### Exercise data:
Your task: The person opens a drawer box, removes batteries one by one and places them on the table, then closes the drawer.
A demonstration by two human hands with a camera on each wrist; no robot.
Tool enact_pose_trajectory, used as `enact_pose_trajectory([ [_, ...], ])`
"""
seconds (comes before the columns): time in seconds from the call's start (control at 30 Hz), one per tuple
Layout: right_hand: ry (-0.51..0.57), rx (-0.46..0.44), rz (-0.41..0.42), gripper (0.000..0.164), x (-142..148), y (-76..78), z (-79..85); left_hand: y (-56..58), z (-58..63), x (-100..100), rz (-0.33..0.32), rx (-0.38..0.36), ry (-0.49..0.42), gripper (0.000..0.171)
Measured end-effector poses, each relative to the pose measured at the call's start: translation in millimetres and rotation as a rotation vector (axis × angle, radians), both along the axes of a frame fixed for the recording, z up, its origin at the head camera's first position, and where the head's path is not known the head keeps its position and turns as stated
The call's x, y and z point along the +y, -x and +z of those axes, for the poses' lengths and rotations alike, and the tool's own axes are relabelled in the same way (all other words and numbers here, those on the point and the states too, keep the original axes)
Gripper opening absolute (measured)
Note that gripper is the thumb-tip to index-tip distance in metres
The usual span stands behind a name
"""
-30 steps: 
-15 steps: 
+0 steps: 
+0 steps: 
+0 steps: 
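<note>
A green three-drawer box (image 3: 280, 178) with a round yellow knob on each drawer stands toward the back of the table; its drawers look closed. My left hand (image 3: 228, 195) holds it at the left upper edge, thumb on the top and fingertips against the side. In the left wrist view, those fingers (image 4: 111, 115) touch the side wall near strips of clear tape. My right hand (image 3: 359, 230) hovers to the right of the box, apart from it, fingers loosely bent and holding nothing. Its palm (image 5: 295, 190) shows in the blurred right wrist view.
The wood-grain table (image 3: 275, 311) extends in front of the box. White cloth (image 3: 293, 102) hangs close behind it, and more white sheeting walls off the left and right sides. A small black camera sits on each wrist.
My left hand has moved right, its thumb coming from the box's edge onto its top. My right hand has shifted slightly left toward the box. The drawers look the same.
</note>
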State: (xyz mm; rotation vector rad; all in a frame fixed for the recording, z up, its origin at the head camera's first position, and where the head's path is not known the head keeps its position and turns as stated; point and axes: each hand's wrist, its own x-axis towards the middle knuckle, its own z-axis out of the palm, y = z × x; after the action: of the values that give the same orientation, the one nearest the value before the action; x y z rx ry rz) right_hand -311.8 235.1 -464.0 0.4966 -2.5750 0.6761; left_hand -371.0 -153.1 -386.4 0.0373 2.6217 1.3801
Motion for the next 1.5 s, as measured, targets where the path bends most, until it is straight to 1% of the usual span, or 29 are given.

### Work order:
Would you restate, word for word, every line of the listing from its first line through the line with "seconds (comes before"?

### Written reply:
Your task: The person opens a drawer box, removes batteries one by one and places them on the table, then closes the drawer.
A demonstration by two human hands with a camera on each wrist; no robot.
Tool enact_pose_trajectory, used as `enact_pose_trajectory([ [_, ...], ])`
"""
seconds (comes before the columns): time in seconds from the call's start (control at 30 Hz), one per tuple

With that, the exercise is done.